__What you should do__. From the entries below, tally how many lines contain "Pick" and report only that figure.

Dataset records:
>>>>
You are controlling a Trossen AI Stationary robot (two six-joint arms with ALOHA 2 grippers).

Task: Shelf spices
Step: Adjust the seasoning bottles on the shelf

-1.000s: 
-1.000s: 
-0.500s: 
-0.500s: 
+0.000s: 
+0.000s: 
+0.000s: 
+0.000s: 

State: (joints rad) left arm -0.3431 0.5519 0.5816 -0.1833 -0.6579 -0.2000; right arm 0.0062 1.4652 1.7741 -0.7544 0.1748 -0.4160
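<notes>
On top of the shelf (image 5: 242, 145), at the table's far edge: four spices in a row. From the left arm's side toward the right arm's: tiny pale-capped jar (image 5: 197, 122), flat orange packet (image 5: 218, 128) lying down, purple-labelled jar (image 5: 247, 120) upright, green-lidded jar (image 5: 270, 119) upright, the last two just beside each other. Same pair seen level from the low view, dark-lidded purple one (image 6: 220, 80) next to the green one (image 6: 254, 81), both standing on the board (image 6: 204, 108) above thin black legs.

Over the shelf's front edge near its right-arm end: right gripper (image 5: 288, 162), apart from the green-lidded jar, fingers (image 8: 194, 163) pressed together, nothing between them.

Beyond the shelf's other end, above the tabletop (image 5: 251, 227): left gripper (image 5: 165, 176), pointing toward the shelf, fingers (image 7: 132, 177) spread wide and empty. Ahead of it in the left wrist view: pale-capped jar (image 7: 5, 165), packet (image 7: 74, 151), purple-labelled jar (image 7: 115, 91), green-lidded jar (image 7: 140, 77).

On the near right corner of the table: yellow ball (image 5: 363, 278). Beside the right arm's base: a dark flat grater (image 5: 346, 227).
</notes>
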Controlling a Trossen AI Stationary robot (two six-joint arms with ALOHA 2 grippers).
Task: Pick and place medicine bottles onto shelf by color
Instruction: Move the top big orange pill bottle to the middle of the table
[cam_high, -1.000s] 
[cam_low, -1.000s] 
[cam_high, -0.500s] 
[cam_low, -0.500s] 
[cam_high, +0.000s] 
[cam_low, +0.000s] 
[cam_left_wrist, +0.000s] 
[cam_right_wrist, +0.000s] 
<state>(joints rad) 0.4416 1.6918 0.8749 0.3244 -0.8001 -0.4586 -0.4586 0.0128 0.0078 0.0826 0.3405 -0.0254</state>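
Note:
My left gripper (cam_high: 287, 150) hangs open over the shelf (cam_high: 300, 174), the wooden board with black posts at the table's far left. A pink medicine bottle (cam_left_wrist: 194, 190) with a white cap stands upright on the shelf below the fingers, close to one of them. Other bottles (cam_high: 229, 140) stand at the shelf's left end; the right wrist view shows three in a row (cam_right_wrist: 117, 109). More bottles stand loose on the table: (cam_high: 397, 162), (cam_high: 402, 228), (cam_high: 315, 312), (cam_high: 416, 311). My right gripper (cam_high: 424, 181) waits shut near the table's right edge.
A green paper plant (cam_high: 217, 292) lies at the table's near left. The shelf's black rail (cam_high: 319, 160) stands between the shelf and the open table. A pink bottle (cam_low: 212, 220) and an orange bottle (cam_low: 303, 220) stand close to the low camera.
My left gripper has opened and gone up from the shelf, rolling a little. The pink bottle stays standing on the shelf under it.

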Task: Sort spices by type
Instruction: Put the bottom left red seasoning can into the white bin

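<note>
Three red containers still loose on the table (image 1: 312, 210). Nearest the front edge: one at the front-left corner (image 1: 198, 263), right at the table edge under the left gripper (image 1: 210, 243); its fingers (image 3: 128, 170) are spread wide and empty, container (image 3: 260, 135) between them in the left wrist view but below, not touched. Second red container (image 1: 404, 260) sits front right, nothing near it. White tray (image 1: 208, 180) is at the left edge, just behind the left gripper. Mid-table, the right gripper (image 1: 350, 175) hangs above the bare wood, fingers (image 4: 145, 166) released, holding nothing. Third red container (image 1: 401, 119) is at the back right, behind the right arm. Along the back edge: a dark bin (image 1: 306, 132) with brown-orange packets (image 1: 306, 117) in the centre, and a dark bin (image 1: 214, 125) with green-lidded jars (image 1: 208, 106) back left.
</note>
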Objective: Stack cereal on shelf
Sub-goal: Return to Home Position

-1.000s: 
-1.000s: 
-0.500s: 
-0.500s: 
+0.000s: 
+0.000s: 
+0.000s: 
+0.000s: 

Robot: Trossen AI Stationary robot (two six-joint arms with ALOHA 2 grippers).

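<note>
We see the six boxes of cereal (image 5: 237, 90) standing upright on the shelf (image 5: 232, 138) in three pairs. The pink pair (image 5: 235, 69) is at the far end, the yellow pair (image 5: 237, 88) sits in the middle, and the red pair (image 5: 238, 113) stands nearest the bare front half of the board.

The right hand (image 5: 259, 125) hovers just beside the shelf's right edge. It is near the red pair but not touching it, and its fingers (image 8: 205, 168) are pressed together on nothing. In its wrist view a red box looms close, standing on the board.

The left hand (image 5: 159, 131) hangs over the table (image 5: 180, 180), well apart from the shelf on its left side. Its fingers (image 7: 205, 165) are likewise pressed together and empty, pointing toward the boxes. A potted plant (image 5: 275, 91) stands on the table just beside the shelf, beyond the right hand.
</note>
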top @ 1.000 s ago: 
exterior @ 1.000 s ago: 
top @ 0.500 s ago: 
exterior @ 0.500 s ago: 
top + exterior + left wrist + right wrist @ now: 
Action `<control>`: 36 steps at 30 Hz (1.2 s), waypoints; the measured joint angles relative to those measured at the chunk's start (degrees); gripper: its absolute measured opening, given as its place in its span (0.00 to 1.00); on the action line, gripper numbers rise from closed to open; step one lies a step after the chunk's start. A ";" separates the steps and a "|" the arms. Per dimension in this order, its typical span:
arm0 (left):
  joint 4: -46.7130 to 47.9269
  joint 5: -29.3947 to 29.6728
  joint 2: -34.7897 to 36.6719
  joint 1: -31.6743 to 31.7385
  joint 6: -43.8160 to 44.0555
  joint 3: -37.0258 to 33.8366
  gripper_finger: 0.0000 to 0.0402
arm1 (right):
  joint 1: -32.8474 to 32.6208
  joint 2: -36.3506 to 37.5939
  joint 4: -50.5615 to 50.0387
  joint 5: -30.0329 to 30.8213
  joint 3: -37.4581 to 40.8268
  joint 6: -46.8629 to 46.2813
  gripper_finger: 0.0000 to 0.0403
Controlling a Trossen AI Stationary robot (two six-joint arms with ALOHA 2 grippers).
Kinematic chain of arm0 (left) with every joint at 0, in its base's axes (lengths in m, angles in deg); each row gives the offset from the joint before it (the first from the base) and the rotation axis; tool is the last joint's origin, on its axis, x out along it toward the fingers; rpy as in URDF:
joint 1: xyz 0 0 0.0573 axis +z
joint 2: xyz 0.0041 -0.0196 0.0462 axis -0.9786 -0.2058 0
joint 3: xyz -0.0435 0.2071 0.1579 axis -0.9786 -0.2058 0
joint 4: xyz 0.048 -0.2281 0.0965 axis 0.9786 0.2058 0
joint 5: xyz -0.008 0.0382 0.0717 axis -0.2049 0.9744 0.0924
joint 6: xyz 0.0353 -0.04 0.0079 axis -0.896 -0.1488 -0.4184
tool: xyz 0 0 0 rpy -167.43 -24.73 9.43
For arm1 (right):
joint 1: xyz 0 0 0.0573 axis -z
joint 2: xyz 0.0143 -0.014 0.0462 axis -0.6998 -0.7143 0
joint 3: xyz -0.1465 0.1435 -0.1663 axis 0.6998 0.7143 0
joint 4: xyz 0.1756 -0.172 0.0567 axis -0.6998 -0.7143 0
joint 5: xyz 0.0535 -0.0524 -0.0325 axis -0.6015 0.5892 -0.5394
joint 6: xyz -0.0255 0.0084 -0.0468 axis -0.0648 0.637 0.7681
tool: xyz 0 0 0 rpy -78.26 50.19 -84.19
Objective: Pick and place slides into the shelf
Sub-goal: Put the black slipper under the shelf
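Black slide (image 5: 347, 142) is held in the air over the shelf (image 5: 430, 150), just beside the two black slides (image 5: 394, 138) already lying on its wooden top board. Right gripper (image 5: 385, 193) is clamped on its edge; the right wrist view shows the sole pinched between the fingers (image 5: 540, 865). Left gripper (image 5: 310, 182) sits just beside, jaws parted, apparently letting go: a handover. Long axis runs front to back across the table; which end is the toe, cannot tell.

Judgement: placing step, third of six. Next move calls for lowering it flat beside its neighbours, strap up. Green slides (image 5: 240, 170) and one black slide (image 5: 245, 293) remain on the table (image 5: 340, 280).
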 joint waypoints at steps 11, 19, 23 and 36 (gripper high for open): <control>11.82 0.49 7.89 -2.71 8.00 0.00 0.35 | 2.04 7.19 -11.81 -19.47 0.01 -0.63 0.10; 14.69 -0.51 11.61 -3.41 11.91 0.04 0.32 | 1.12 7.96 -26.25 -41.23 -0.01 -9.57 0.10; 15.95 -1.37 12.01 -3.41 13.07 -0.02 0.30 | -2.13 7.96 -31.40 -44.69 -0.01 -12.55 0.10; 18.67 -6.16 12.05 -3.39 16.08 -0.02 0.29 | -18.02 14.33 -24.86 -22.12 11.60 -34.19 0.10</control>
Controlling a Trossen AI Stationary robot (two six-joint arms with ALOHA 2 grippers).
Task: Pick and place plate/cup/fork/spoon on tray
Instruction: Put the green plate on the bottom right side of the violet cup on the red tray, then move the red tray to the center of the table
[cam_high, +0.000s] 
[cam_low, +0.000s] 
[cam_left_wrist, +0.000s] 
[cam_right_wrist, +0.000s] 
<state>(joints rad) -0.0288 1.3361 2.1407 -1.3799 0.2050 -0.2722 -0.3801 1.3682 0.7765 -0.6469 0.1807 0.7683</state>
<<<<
__Solution__. 3